Cette colonie aussi remuante qu' » encombrante  » entache l’image de marque d’un Etat qui se veut policé mais qui finit par passer pour un repaire de comploteurs, un sanctuaire de terroristes en puissance. Le passif risque de s’alourdir lorsqu’au printemps 1871, la répression dans le sang de la Commune insurrectionnelle de Parispousse des centaines de communards proscrits vers nos frontières. Sous pression, les autorités gouvernementales belges optent pour la tolérance zéro. Le catholique Jules d’Anethan, ministre des Affaires étrangères, donne le ton :  » Le gouvernement belge usera des pouvoirs dont il est armé pour empêcher l’invasion sur le sol belge de gens qui méritent à peine le nom d’homme et qui devraient être mis au ban de toutes les nations civilisées. Ce ne sont pas, d’après nous, des réfugiés politiques […] Le gouvernement ne permettra pas que la Belgique soit déshonorée par la présence de pareils criminels, qui sont la honte de l’humanité « . Guerre aux  » buveurs de sang  » : ils ne passeront pas.

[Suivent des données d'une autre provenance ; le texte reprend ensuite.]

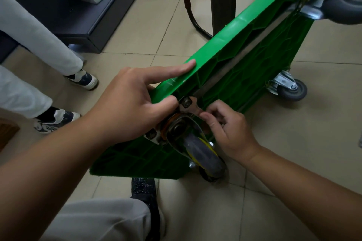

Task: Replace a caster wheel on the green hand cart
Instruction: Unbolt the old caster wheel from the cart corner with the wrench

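Hands (129, 103) (231, 133) grip green cart (244, 60) and wrench (191, 109) beside caster wheel (203, 154); bystander's shoes (84, 79) near.

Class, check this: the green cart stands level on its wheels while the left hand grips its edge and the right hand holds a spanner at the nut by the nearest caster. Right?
Wrong in one respect: the head view shows the green cart tipped onto its side, not level on its wheels. The left hand, right hand, spanner, nut and nearest caster are as stated.

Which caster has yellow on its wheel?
The nearest caster, between the left hand and right hand; the two farther casters have plain grey wheels.
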A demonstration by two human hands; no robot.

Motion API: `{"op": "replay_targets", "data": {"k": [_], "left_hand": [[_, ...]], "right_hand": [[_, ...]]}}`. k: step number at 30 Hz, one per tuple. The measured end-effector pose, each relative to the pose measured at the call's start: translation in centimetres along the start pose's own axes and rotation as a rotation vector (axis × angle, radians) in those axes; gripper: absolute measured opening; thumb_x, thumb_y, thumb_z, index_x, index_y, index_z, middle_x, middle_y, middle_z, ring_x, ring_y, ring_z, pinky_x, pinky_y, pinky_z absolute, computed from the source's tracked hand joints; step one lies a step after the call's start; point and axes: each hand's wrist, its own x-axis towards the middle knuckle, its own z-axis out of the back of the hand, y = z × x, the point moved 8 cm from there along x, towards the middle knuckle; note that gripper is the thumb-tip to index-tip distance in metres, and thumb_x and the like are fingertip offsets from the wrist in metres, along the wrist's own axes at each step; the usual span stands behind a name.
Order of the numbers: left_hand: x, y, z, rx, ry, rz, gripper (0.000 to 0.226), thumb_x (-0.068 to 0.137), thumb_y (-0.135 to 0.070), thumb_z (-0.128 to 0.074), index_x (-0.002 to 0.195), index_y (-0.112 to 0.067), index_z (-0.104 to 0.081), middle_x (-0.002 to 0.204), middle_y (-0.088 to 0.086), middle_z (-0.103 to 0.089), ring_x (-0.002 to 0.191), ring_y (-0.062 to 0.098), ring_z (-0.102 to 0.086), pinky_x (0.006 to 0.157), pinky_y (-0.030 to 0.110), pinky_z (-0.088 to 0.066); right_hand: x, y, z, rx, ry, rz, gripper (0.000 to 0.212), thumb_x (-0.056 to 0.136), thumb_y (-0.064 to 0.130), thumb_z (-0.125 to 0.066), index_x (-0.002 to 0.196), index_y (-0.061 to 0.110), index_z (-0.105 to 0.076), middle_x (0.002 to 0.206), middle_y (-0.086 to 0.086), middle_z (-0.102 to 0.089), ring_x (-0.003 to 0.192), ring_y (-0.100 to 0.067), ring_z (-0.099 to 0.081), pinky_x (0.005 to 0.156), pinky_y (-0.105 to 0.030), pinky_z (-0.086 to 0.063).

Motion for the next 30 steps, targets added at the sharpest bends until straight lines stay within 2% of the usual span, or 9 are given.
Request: {"op": "replay_targets", "data": {"k": [1,4,8,11,15,20,23,26,30], "left_hand": [[0.0,0.0,0.0,-0.002,0.002,0.0,0.061,0.086,-0.025,-0.063,0.137,-0.058,-0.057,0.123,-0.017,-0.073,0.103,0.029,-0.076,0.081,0.055,-0.063],[0.0,-0.1,-0.1,0.01,0.006,-0.002,0.062,0.086,-0.024,-0.062,0.137,-0.058,-0.057,0.13,-0.023,-0.068,0.106,0.03,-0.075,0.083,0.057,-0.062],[0.0,-0.3,-0.1,0.0,0.009,0.005,0.062,0.086,-0.022,-0.062,0.136,-0.058,-0.057,0.128,-0.03,-0.066,0.104,0.026,-0.076,0.081,0.056,-0.063],[0.0,-0.4,-0.1,-0.005,0.009,0.011,0.062,0.086,-0.022,-0.063,0.136,-0.059,-0.057,0.126,-0.032,-0.067,0.1,0.022,-0.076,0.079,0.055,-0.064],[0.1,-0.5,-0.1,-0.007,0.02,0.018,0.062,0.085,-0.027,-0.063,0.135,-0.063,-0.055,0.124,-0.021,-0.071,0.101,0.03,-0.076,0.075,0.056,-0.064],[0.0,-0.5,0.0,-0.019,-0.007,0.017,0.059,0.082,-0.033,-0.062,0.132,-0.064,-0.057,0.12,-0.007,-0.076,0.1,0.031,-0.076,0.082,0.055,-0.062],[0.0,-0.7,0.0,-0.032,-0.007,0.013,0.056,0.076,-0.043,-0.059,0.126,-0.07,-0.057,0.115,-0.005,-0.078,0.095,0.033,-0.077,0.081,0.054,-0.062],[0.0,-0.4,0.3,-0.009,-0.018,0.032,0.057,0.075,-0.042,-0.059,0.123,-0.073,-0.056,0.11,-0.011,-0.078,0.09,0.027,-0.078,0.076,0.05,-0.063],[-0.1,-0.3,0.3,0.027,0.002,0.058,0.06,0.081,-0.035,-0.062,0.133,-0.063,-0.057,0.127,-0.02,-0.07,0.095,0.013,-0.077,0.08,0.046,-0.064]], "right_hand": [[-0.2,-0.2,-0.3,0.043,0.015,-0.026,0.017,0.1,0.045,-0.057,0.089,0.032,-0.057,0.068,0.015,-0.063,0.056,0.005,-0.062,0.052,-0.008,-0.041],[0.1,-1.1,-0.7,0.114,0.016,-0.114,0.024,0.095,0.063,-0.054,0.088,0.041,-0.055,0.069,0.004,-0.064,0.052,-0.01,-0.064,0.047,-0.025,-0.048],[2.2,-0.8,1.2,0.011,-0.009,-0.013,0.028,0.094,0.059,-0.059,0.091,0.031,-0.058,0.076,0.004,-0.061,0.063,-0.014,-0.06,0.056,-0.038,-0.048],[4.2,1.5,3.5,-0.165,0.054,0.191,0.024,0.096,0.045,-0.065,0.092,0.021,-0.063,0.077,0.008,-0.062,0.067,-0.012,-0.06,0.06,-0.036,-0.05],[6.5,7.4,5.7,-0.623,0.143,0.583,0.04,0.1,0.041,-0.065,0.087,0.004,-0.07,0.074,-0.011,-0.067,0.061,-0.03,-0.06,0.058,-0.042,-0.05],[7.2,14.6,5.3,-0.942,0.335,0.903,0.029,0.1,0.032,-0.068,0.086,0.006,-0.067,0.074,-0.014,-0.066,0.065,-0.033,-0.062,0.061,-0.043,-0.05],[6.1,17.2,4.9,-1.009,0.364,1.008,0.026,0.099,0.029,-0.069,0.085,0.008,-0.064,0.073,-0.014,-0.064,0.067,-0.033,-0.061,0.064,-0.043,-0.048],[5.6,18.1,5.3,-0.963,0.323,0.999,0.028,0.099,0.033,-0.069,0.087,0.008,-0.066,0.076,-0.012,-0.066,0.068,-0.032,-0.061,0.067,-0.043,-0.047],[6.1,14.2,7.5,-0.801,0.237,0.608,0.038,0.099,0.044,-0.062,0.088,0.009,-0.068,0.073,-0.008,-0.065,0.062,-0.027,-0.058,0.061,-0.037,-0.047]]}}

Près de cent attentats politiques en Belgique entre 1874 et 1914

Ce pays d’apparence si paisible ne l’est en réalité pas tant que ça. Il se met à voir un peu partout ces  » chiens fous  » qui s’en prennent aux grands de ce monde et ne reculent pas devant des attentats aveugles à la dynamite, au nom d’une cause anarchiste qui dépasse l’entendement de l’ordre bourgeois.

 » Une psychose de la dynamite, du révolver ou du poignard envahit les esprits « , relate l’historien Luc Keunings, spécialiste de l’histoire des polices belges. Elle n’est qu’en partie fondée : Bruxelles est loin d’être une plaque tournante de l’anarchie. Mais les actes posés par les « dynamitards » frappent les esprits. D’autant qu’ils font couler le sang. Un mort et plusieurs blessés dans le dynamitage du domicile du chef de la police de sûreté à Liège en 1904, deux policiers gantois mortellement abattus par un anarchiste russe en 1909. Et puis, cet attentat manqué par un anarchiste italien, commis sur la personne de Léopold II en 1902.

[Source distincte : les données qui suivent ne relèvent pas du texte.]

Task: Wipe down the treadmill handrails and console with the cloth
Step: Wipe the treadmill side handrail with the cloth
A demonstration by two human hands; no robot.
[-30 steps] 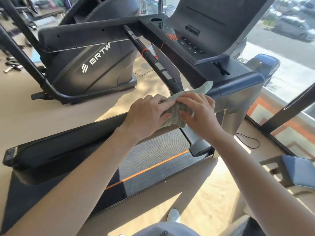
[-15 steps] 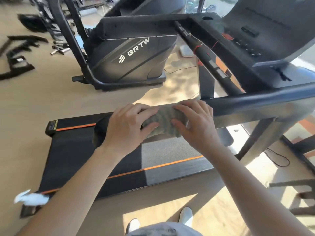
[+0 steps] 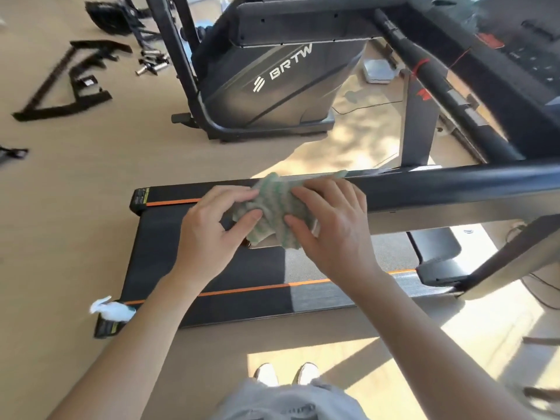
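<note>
A green-and-white cloth (image 3: 274,207) is draped over the free left end of the treadmill's near black handrail (image 3: 454,183). My left hand (image 3: 216,224) holds the cloth's left side, thumb pressed into it. My right hand (image 3: 330,222) covers the cloth's right side, fingers curled over it on the rail. The far handrail (image 3: 430,74) runs up toward the console (image 3: 521,50) at the top right, which is blurred. The rail's end under the cloth is hidden.
The treadmill belt (image 3: 257,268) with orange stripes lies below the rail. A second machine marked BRTW (image 3: 281,77) stands behind it. Loose black parts (image 3: 69,83) lie on the wooden floor at the left. A white crumpled scrap (image 3: 112,309) sits on the deck's near corner.
Both hands slid the cloth left along the near handrail, from near the console to the rail's free end. The view turned left and down.
</note>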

L’opinion répandue selon laquelle la Belgique aurait été largement préservée des attentats politiques durant les quarante années qui ont précédé 1914 n’a pas résisté à l’analyse d’un historien sorti de la VUB. Au début des années 1980, Alex Fordyn a recensé quelque 96 attentats à caractère politique commis en Belgique entre 1874 et 1914. Quasi autant qu’en France pour la même période (101), nettement plus qu’en Allemagne (23). De quoi battre en brèche bien des idées reçues. A savoir que les attentats n’étaient que sporadiques en Belgique, les hommes politiques et les souverains en étaient les principales victimes ou que ce sont surtout des jeunes qui les commettaient. L’âge moyen de 118 auteurs d’attentats identifiés par l’historien était de 30 ans.

Le terrorisme anarchiste finit par jeter l’éponge peu après 1900. Sa violence n’a fait que l’éloigner de cette classe ouvrière que les anars  » rêvaient  » de libérer de ses chaînes pour la faire entrer dans une société plus juste et plus libre. L’Etat bourgeois est sorti vainqueur de la lutte, son appareil répressif renforcé.

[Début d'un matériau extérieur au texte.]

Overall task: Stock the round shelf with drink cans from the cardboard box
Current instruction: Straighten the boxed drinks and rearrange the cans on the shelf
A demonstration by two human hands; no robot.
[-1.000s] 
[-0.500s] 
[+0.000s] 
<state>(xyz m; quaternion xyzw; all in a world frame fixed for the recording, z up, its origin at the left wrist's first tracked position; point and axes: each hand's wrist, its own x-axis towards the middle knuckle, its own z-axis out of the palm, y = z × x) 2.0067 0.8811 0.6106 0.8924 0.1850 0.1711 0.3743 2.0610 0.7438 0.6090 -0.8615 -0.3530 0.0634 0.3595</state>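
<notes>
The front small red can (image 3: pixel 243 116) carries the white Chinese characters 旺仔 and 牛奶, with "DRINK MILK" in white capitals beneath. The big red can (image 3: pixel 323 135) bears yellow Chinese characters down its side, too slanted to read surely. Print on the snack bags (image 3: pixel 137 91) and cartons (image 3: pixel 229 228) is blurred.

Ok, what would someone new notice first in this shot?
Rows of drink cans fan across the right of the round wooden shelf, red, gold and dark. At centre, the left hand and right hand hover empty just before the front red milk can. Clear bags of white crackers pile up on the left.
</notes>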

Bien plus tard, c’est un roi des Belges hautement controversé qui remet le feu aux poudres. Léopold III, le retour… Avant même qu’il ne foule le sol belge le 22 juillet 1950, le souverain maintenu cinq ans à l’écart du pays pour son attitude ambiguë sous l’Occupation allemande, déclenche une vague d’actions violentes dans une Wallonie portée à ébullition. La Résistance n’a pas perdu ses réflexes. La Sûreté de l’Etat compte les coups au cours de la semaine qui suit le royal retour au bercail : 136 attentats, dont 59 à l’explosif contre des voies ferrées (55), des immeubles (3), un pylône à haute tension. Terrorisme ? La notion se discute, autant que la nature des sabotages et des assassinats de collabos commis par la Résistance durant la guerre. Pour l’occupant allemand, cela ne faisait pas un pli : actes terroristes.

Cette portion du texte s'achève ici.